W pierwszym odruchu chciała wykonać rozkaz jak najszybciej, by móc wlać prezesowi gorącą ciecz prosto do tyłka, jednakże na wspomnienie o Szariku powściągnęła złość. Właśnie nadarzyła się niepowtarzalna okazja, by się wymknąć. Wystarczyło tylko przełknąć urażoną dumę...

– Oczywiście. – Bardzo się starała, a mimo to jej głos ciągle tętnił jadem. – Jakieś dodatki?

– Nie.

Halinka podniosła się i...

Klep!

Halinka poczułą się, jakby ktoś zmusił ją do przełknięcia kilku rozżarzonych węgli. Obróciła się do mężczyzny, aby się upewnić, że to się właśnie wydarzyło. Arogancki uśmieszek na parszywej mordzie młodego starucha zdawał się mówić: zostałaś klepnięta w tyłek i nic nie możesz z tym zrobić.

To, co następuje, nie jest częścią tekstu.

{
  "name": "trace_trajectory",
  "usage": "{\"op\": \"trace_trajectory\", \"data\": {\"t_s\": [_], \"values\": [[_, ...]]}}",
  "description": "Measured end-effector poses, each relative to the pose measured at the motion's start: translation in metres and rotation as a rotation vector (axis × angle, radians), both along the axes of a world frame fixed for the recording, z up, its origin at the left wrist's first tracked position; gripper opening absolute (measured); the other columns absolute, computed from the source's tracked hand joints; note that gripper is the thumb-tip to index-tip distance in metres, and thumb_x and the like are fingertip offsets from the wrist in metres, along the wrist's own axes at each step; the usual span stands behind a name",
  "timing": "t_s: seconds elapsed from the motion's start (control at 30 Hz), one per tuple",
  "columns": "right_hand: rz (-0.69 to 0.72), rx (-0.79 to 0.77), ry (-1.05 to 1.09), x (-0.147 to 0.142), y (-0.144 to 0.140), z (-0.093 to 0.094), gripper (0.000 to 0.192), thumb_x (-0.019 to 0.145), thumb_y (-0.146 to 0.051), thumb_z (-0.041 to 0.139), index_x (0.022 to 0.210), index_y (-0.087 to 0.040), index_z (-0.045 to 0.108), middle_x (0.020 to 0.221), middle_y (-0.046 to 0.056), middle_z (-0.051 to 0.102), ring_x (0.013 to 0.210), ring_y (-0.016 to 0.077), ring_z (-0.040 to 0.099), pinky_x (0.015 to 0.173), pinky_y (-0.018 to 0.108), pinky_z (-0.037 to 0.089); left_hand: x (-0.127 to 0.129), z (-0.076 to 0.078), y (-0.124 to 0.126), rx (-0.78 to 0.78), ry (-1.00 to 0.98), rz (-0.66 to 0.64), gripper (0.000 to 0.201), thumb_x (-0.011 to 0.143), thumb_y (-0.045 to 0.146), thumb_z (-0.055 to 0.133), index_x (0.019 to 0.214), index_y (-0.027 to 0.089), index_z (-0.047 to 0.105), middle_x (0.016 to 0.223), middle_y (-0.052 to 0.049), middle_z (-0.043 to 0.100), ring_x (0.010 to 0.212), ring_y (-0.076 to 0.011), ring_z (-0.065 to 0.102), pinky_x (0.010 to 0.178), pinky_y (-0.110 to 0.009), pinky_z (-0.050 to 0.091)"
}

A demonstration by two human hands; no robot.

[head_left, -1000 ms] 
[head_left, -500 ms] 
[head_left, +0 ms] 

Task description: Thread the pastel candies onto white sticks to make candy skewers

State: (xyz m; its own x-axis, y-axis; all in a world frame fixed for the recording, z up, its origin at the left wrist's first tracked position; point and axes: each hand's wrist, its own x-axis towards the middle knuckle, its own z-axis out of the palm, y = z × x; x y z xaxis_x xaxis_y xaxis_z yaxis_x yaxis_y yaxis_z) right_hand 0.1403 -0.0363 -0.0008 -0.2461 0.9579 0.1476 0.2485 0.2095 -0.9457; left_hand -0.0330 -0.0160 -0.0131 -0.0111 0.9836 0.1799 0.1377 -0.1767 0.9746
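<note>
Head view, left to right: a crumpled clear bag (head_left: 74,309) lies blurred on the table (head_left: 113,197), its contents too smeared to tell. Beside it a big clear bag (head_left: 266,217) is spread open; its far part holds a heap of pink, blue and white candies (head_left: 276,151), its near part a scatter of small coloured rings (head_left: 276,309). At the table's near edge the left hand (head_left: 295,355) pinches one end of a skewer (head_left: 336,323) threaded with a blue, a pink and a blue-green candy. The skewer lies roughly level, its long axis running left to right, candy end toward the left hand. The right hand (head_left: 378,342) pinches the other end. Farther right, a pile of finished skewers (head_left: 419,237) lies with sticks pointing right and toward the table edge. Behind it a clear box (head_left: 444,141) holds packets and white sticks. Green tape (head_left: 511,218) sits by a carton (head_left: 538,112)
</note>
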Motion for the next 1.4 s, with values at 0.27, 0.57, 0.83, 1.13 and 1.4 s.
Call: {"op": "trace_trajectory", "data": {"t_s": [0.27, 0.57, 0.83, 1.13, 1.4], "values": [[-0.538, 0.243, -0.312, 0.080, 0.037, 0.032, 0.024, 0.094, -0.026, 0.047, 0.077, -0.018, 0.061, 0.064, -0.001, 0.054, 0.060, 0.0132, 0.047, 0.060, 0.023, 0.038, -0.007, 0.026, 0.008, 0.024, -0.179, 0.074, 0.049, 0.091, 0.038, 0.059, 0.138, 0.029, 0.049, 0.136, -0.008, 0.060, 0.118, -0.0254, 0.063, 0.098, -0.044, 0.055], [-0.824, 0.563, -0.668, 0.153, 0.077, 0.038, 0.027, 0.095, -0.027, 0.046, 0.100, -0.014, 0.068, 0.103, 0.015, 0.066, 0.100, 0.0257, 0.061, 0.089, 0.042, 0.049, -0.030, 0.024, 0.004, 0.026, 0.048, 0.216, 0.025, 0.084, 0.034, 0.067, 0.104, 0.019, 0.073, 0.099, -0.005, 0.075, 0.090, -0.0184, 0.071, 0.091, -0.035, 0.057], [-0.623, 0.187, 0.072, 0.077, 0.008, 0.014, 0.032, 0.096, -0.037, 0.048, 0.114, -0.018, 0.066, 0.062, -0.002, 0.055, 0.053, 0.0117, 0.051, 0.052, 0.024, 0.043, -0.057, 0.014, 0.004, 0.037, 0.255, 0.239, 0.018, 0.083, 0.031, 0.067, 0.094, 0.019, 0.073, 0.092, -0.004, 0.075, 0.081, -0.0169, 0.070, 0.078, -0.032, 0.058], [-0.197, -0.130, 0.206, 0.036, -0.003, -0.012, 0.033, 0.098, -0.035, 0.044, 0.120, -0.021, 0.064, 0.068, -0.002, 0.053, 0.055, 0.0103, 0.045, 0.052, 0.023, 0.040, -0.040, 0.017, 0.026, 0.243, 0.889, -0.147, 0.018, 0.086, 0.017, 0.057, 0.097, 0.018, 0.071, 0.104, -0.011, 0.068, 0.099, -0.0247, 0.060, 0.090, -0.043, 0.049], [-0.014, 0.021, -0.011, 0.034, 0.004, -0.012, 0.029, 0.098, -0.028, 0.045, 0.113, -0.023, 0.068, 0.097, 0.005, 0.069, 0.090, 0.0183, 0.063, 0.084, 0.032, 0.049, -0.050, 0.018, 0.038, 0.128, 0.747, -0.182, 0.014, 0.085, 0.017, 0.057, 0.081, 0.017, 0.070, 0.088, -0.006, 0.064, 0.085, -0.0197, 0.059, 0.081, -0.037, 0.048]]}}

Zacisnęła pięści. Mogła! Bardzo, bardzo MOGŁA! W jednej chwili ujrzała siebie rozszarpującą prezesa na kawałki. Później wskoczyłaby na niewielkie podwyższenie i dołożyłaby prezenterowi. Dalej dostałoby się Irdet...

– No i co tak stoisz? – zakpił młody staruch. – Przynieś. Kawę.

Halinka zgrzytnęła zębami. Wszystko inne poza nadętą gębą prezesa przesłoniła czerwona mgiełka. Jedno uderzenie i z drania zostanie mokra plama! Jej kieszeń zawibrowała, lecz zignorowała zegarek. Właściwie, czemu jedno uderzenie? Potrzebował co najmniej czterech! Albo czterdziestu!

Kolejna kieszeń również zadrżała.

Sandra?

Halinka odetchnęła i otworzyła pięści. Istniały rzeczy ważne i ważniejsze. Idiota przed nią nie był wart zachodu. A przynajmniej nie w tej chwili.

– Oczywiście – wycedziła.

Ruszyła do wyjścia niczym burza, nie próbując się kryć. Obecni tak czy siak udawali, że jej nie widzą, co tylko utwierdzało Halinkę w przekonaniu, że zauważyli ten przykry incydent. Nawet Irdet gapiła się gdzieś w podłogę z nieprzeniknioną miną.

– Tchórze – wycedziła pod nosem, zanim opuściła pomieszczenie. – Wszyscy zasługujecie na Szarego i jego porządki.